TASK STATEMENT
All entries need to be written out again exactly, without their pictures.

====== EXERCISE INPUT ======

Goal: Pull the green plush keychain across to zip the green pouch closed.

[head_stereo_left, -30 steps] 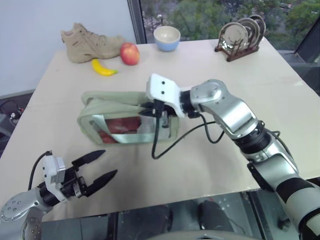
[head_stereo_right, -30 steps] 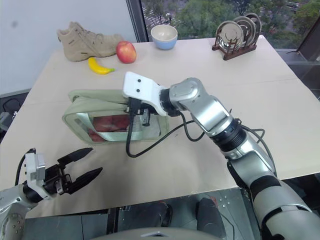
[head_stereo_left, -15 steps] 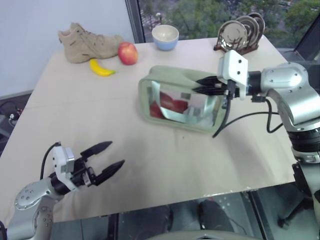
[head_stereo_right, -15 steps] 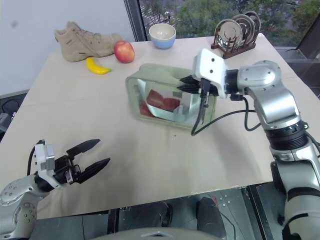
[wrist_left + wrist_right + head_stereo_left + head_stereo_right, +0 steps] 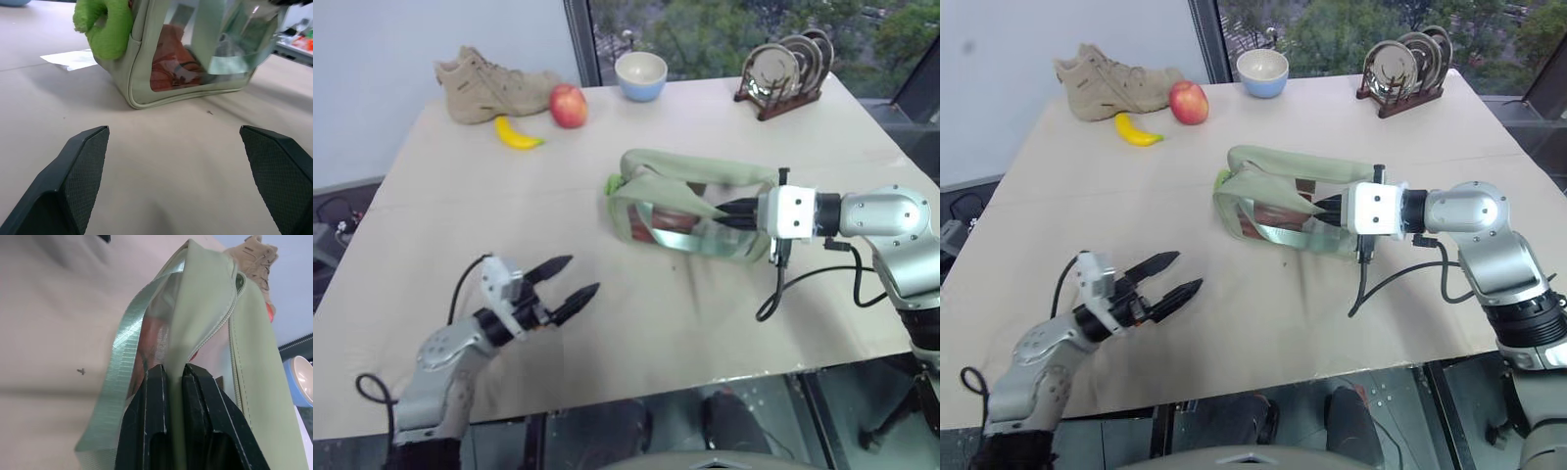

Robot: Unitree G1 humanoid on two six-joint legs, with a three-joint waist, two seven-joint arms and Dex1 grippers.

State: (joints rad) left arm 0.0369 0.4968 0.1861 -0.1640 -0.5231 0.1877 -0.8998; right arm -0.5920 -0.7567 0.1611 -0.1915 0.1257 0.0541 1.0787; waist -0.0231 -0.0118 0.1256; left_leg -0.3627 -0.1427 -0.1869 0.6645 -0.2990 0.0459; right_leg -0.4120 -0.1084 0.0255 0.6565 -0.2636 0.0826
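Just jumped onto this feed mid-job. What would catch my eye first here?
The green pouch in the middle of the table, its near end pinched in the shut jaws of the right gripper and reddish contents showing through its clear side. Next, the green plush keychain on the pouch's far end, facing the left gripper, which hovers open-jawed over the table's near left. Along the far edge lie a boot, banana and apple.
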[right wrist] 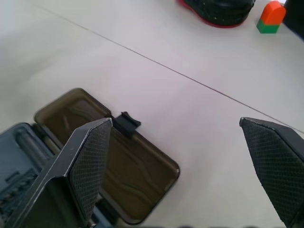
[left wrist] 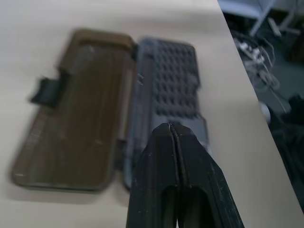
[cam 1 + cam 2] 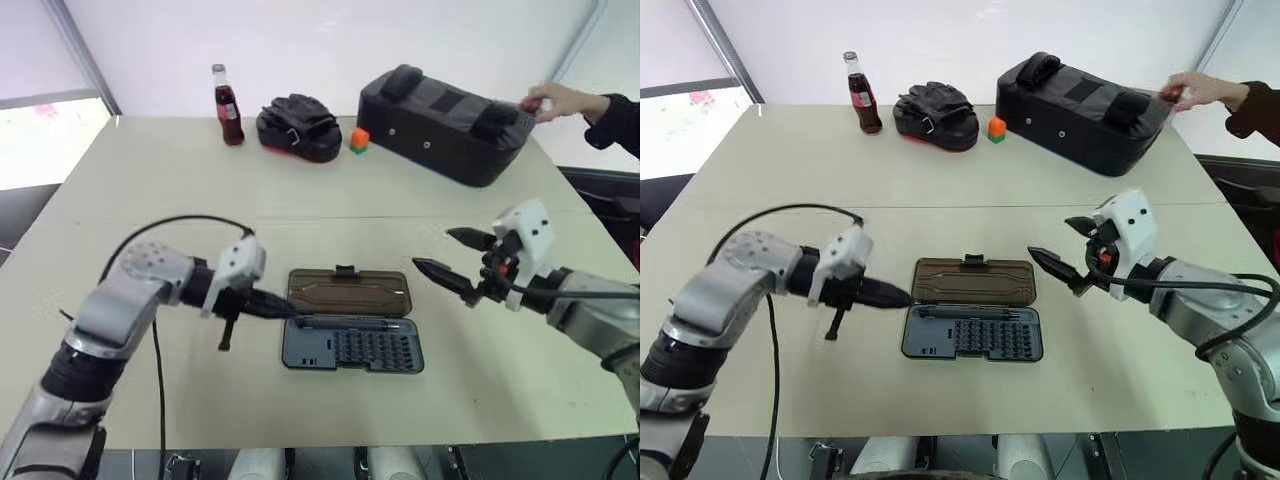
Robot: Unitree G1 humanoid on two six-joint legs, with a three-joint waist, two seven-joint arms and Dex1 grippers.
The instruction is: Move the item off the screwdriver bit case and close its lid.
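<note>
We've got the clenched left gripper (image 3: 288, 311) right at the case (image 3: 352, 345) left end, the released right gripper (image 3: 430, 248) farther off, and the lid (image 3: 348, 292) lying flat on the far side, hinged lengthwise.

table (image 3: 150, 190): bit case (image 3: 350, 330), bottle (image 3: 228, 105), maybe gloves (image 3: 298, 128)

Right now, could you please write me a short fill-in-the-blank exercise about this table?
The lid of the case is ___, not shut.
The left gripper is ___, not open.
The right gripper holds ___.
The bottle stands ___.
Missing words: open; shut; nothing; upright.
</note>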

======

RESULT OF THE TASK
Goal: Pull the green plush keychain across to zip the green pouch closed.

[head_stereo_left, -30 steps] 
[head_stereo_right, -30 steps] 
[head_stereo_left, -15 steps] 
[head_stereo_right, -15 steps] 
[wrist_left + wrist_right + head_stereo_left + head_stereo_right, +0 steps] 

Robot: Unitree G1 humanoid on two six-joint legs, with a three-joint waist, two seven-joint arms and Dex1 grippers.

State: (joints rad) left arm 0.0369 0.4968 0.1861 -0.1640 -0.5231 0.1877 -0.8998; right arm -0.5920 -0.7567 0.1611 -0.1915 0.1257 0.0541 1.0787; waist -0.0231 -0.0118 0.1256; left_leg -0.3627 -0.1427 -0.1869 0.6645 -0.2990 0.0459; right_leg -0.4120 -0.1084 0.0255 0.6565 -0.2636 0.0826
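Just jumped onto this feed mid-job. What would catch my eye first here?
The green pouch in the middle of the table, its near end pinched in the shut jaws of the right gripper and reddish contents showing through its clear side. Next, the green plush keychain on the pouch's far end, facing the left gripper, which hovers open-jawed over the table's near left. Along the far edge lie a boot, banana and apple.
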[right wrist] 
[left wrist] 
[cam 1 + cam 2] 
Robot: Unitree G1 humanoid on two six-joint legs, with a three-joint waist, two seven-joint arms and Dex1 grippers.
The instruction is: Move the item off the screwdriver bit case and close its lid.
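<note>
We've got the clenched left gripper (image 3: 288, 311) right at the case (image 3: 352, 345) left end, the released right gripper (image 3: 430, 248) farther off, and the lid (image 3: 348, 292) lying flat on the far side, hinged lengthwise.

table (image 3: 150, 190): bit case (image 3: 350, 330), bottle (image 3: 228, 105), maybe gloves (image 3: 298, 128)

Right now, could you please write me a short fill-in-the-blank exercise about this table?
The lid of the case is ___, not shut.
The left gripper is ___, not open.
The right gripper holds ___.
The bottle stands ___.
Missing words: open; shut; nothing; upright.
</note>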

That makes the output complete.